Développement de la sensibilité au contexte des modes de traitement préalables

Comme le jeune adulte, l’enfant présente des difficultés à passer d’un niveau d’analyse à l’autre selon l’ampleur du nmbre de répétitions avant ce changement, c’est-à-dire selon la force de son investissement dans le mode de traitement préalable, devenu inapproprié. Nous n’avions pas à ce sujet d’hypothèse particulière, mais il semblait toutefois important de vérifier l’effet du facteur nombre de répétitions avant un changement de niveau chez des enfants d’âge scolaire ne présentant aucun trouble neurologique avéré.

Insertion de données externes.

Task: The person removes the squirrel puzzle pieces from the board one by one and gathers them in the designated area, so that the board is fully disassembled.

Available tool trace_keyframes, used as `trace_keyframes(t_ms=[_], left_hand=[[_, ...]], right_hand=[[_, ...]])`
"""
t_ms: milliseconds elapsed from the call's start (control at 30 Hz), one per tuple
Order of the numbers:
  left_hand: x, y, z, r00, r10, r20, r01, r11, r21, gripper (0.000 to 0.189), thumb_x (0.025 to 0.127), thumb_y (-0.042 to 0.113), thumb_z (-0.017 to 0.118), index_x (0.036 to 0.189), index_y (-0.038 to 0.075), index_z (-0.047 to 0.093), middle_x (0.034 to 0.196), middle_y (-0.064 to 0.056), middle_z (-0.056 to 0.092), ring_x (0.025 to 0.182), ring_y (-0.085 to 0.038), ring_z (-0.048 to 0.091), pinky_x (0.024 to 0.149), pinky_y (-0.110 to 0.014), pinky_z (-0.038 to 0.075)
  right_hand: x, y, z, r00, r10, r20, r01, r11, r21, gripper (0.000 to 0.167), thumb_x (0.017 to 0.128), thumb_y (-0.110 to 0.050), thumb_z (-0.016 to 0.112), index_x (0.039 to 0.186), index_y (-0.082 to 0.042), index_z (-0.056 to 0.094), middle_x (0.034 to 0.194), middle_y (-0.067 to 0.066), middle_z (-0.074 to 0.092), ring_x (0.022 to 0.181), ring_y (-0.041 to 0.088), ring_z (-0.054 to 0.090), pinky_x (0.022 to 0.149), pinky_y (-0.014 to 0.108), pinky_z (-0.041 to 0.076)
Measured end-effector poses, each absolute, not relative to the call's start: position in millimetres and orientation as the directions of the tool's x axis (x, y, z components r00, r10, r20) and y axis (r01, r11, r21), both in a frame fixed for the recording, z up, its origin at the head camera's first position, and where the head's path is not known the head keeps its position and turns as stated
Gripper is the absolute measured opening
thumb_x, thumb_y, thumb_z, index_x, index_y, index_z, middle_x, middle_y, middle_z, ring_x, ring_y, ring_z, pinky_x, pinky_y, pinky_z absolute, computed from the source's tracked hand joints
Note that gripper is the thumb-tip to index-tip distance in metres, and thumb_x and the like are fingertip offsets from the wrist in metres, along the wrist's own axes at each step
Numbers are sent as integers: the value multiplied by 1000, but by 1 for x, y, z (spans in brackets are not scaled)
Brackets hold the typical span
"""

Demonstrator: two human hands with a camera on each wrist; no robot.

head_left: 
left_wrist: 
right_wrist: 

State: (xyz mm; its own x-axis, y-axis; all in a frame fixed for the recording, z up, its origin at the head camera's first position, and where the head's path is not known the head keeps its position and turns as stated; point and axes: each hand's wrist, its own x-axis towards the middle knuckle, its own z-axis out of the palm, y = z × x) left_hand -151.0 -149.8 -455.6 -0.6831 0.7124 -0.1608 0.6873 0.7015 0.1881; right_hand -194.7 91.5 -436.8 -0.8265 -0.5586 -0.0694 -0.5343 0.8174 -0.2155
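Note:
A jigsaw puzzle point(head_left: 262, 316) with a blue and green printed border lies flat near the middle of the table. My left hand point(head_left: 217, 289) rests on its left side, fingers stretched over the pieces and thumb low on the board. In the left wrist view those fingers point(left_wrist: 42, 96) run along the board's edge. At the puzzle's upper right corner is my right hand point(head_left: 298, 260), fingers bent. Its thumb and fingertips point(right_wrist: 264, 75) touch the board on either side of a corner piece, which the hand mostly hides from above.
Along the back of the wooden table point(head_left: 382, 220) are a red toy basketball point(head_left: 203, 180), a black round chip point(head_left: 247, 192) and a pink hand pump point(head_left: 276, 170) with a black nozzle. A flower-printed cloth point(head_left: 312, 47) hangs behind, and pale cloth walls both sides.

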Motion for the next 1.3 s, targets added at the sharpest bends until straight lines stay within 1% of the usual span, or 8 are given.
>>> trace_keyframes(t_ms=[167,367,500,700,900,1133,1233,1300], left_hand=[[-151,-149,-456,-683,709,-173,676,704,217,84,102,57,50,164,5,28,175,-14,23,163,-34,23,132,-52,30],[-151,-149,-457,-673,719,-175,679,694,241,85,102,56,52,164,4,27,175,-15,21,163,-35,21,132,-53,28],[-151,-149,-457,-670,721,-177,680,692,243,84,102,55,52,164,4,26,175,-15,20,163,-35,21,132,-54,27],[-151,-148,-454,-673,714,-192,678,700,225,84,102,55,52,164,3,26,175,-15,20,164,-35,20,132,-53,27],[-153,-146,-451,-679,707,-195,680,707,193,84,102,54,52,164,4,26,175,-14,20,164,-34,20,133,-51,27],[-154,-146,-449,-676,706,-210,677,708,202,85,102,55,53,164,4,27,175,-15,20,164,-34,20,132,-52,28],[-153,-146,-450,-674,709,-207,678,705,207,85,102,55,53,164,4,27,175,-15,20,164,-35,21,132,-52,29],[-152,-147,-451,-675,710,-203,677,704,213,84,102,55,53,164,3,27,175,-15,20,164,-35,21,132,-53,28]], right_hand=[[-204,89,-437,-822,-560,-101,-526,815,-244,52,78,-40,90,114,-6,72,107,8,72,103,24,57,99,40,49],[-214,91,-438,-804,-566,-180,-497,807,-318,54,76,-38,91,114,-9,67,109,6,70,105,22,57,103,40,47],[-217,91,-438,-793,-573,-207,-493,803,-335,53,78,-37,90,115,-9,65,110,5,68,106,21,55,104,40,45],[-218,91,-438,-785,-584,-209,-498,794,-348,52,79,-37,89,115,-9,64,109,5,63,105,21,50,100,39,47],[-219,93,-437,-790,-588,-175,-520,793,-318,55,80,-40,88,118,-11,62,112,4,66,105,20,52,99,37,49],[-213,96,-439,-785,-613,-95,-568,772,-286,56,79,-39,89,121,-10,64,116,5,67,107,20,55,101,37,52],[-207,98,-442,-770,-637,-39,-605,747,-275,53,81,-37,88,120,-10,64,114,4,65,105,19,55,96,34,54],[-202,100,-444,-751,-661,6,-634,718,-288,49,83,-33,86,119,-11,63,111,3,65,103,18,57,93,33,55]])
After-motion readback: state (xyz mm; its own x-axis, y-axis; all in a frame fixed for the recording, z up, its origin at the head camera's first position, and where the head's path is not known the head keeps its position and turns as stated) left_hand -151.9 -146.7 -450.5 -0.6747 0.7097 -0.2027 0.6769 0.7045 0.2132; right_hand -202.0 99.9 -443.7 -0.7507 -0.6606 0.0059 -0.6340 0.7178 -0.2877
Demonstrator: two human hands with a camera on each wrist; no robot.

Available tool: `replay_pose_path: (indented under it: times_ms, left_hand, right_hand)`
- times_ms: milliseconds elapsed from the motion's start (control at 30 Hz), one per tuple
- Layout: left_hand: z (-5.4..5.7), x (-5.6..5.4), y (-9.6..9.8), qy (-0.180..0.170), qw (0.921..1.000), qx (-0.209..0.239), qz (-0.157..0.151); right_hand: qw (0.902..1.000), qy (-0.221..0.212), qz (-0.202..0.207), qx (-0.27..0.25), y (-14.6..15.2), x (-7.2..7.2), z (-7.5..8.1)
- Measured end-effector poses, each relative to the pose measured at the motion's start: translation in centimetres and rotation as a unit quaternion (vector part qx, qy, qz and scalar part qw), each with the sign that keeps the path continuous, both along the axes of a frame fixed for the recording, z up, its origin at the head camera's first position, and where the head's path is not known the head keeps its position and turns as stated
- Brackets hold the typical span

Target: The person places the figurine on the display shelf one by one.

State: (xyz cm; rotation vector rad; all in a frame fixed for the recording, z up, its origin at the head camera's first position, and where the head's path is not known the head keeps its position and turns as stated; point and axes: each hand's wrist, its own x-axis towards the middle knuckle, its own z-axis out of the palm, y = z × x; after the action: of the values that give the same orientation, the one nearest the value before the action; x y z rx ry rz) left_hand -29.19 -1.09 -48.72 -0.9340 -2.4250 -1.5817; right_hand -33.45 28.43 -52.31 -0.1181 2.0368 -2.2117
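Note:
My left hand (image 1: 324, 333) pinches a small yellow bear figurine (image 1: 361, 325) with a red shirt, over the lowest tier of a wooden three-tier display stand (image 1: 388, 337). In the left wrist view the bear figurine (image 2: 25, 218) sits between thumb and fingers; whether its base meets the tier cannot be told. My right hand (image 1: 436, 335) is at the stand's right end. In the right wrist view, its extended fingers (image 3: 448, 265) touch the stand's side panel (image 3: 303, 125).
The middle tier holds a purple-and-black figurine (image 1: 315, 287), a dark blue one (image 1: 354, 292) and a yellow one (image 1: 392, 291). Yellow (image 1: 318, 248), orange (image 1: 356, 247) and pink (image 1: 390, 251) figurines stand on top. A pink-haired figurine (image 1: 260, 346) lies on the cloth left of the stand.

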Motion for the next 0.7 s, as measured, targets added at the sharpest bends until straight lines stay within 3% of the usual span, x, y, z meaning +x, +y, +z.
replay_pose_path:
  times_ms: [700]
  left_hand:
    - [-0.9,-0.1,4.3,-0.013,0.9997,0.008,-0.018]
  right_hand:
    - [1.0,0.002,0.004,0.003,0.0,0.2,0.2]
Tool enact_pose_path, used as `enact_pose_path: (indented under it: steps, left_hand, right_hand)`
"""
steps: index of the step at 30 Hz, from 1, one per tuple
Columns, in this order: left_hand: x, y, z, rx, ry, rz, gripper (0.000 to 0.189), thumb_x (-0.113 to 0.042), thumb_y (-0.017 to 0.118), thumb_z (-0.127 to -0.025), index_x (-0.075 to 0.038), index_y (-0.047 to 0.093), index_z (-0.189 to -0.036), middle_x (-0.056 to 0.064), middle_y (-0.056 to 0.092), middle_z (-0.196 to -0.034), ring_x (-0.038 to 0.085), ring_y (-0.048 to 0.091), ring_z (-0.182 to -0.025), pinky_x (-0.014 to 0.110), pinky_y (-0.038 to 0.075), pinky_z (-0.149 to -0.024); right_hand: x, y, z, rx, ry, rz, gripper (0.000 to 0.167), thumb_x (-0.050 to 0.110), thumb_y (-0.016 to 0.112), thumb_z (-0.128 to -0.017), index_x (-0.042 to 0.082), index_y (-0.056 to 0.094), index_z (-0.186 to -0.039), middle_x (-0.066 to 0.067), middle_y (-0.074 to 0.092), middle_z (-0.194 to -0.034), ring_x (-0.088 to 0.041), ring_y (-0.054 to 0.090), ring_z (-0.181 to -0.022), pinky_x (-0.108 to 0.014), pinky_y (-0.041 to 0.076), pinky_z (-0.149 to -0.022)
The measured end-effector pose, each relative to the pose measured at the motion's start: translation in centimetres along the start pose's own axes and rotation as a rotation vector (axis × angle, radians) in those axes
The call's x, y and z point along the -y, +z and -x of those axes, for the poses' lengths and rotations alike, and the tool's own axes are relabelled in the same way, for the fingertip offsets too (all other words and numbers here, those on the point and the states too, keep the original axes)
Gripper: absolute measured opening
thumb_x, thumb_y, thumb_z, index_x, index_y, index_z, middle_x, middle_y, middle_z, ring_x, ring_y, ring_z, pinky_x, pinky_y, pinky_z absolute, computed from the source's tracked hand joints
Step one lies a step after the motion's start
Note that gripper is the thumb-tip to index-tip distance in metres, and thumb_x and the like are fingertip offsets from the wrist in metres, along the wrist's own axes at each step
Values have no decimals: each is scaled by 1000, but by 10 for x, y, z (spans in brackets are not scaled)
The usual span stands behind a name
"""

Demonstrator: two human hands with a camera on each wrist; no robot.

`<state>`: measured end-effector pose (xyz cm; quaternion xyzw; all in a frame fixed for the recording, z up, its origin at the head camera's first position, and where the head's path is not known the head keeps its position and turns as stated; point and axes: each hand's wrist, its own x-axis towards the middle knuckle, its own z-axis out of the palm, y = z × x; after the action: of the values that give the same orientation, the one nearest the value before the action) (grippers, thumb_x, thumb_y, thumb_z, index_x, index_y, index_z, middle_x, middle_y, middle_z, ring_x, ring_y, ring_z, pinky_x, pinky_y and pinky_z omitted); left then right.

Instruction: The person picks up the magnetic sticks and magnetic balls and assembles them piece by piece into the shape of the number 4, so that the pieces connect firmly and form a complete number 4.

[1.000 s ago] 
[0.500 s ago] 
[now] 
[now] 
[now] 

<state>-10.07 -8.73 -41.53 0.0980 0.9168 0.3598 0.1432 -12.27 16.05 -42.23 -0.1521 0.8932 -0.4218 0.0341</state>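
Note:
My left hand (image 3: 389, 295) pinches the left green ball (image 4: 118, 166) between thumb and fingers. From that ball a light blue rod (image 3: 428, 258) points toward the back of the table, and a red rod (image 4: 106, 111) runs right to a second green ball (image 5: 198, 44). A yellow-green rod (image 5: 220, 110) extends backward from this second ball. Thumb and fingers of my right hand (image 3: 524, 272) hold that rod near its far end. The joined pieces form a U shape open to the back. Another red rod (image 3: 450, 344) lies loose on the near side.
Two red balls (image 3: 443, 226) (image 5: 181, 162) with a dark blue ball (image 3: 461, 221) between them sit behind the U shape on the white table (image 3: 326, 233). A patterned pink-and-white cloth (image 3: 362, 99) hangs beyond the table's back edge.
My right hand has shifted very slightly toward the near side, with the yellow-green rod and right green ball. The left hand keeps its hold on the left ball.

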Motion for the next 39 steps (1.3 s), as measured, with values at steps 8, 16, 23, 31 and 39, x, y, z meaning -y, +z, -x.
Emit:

En effet, il se trouve que dans certaines pathologies, un déficit particulier a été évoqué à propos de la capacité à passer d’un mode de traitement à l’autre, et la mise au point d’épreuves telles que l’Expérience 5, suffisamment facile pour être réalisée par des enfants de 6 ans, pourrait présenter un intérêt pour de futures recherches à propos d’un tel déficit, dans la mesure où cette expérience propose un moyen original d’étudier la capacité à effectuer le processus de changement de niveau. Nous pensons en particulier au cas des enfants atteints du syndrome de Williams. Cette pathologie s’accompagne de troubles de la cognition spatiale, notamment dans le domaine visuo-constructif, pouvant être mis en relation avec une altération au niveau de la voie dorsale. Bien que l’hypothèse la plus fréquemment avancée pour rendre compte des difficultés de ces enfants dans ce domaine évoque un déficit du traitement global, qui expliquerait pourquoi ils se centrent si fortement sur es détails des informations, il semble que cette déficience ne soit pas très systématique et ne reflète en tout cas pas une anomalie du système perceptif de bas niveau (pour une revue, voir Fayasse & Thibaut, 2003). Il semble plutôt que ces enfants aient des difficultés à changer l’organisation spatiale d’un objet (Pani, Mervis, & Robinson, 1999), par exemple lorsque, dans une tâche de cubes, ils doivent passer d’une analyse locale à une analyse globale pour reproduire une configuration, ou lorsqu’ils doivent abandonner l’examen de la forme des détails pour effectuer un jugement sur l’organisation de leurs relations spatiales (Deruelle, Mancini, Livet, Cassé-Perrot, & de Schonen, 1999). Fayasse et Thibaut (2003) défendent en particulier l’hypothèse d’une difficulté de désengagement local chez ces personnes et montrent que leurs difficultés à traiter l’information au niveau global s’accentue si leur attention est fortement attirée par des détails dotés d’une saillance perceptive particulièrement forte (Fayasse & Thibaut, 2002). Un test complémentaire de cette hypothèse, qui postule que le déficit du traitement global n’apparaît que si la saillance des éléments locaux est comparativement très élevée, pourrait consister à vérifier si ces enfants sont aussi anormalement perturbés par l’augmentation du nombre de répétitions avant un changement de niveau, uniquement lorsque celui-ci se fait du niveau local au niveau global.

Dans l’Expérience 5, conduite chez des enfants entre 6 et 10 ans, les participants de toutes les tranches d’âge présentent tous un retard dans leurs réponses lorsqu’un changement de niveau est précédé de 4 répétitions, plutôt que de 2 répétitions, à un autre niveau d’analyse. Cet effet ne varie pas selon le champ visuel de présentation et la dominance de l’HD dont nous avons parlé dans le Chapitre I pour l’opération de désélection ne semble concerner que les adultes. Surtout, cet effet négatif du nombre de répétitions avant un changement de niveau ne varie pas selon le sens du passage chez les enfants, et l’épreuve pourrait donc constituer un outil intéressant pour étudier si des patients se caractérisent, par exemple, par une asymétrie de cet effet en fonction du sens de l’alternance entre les niveaux global et local.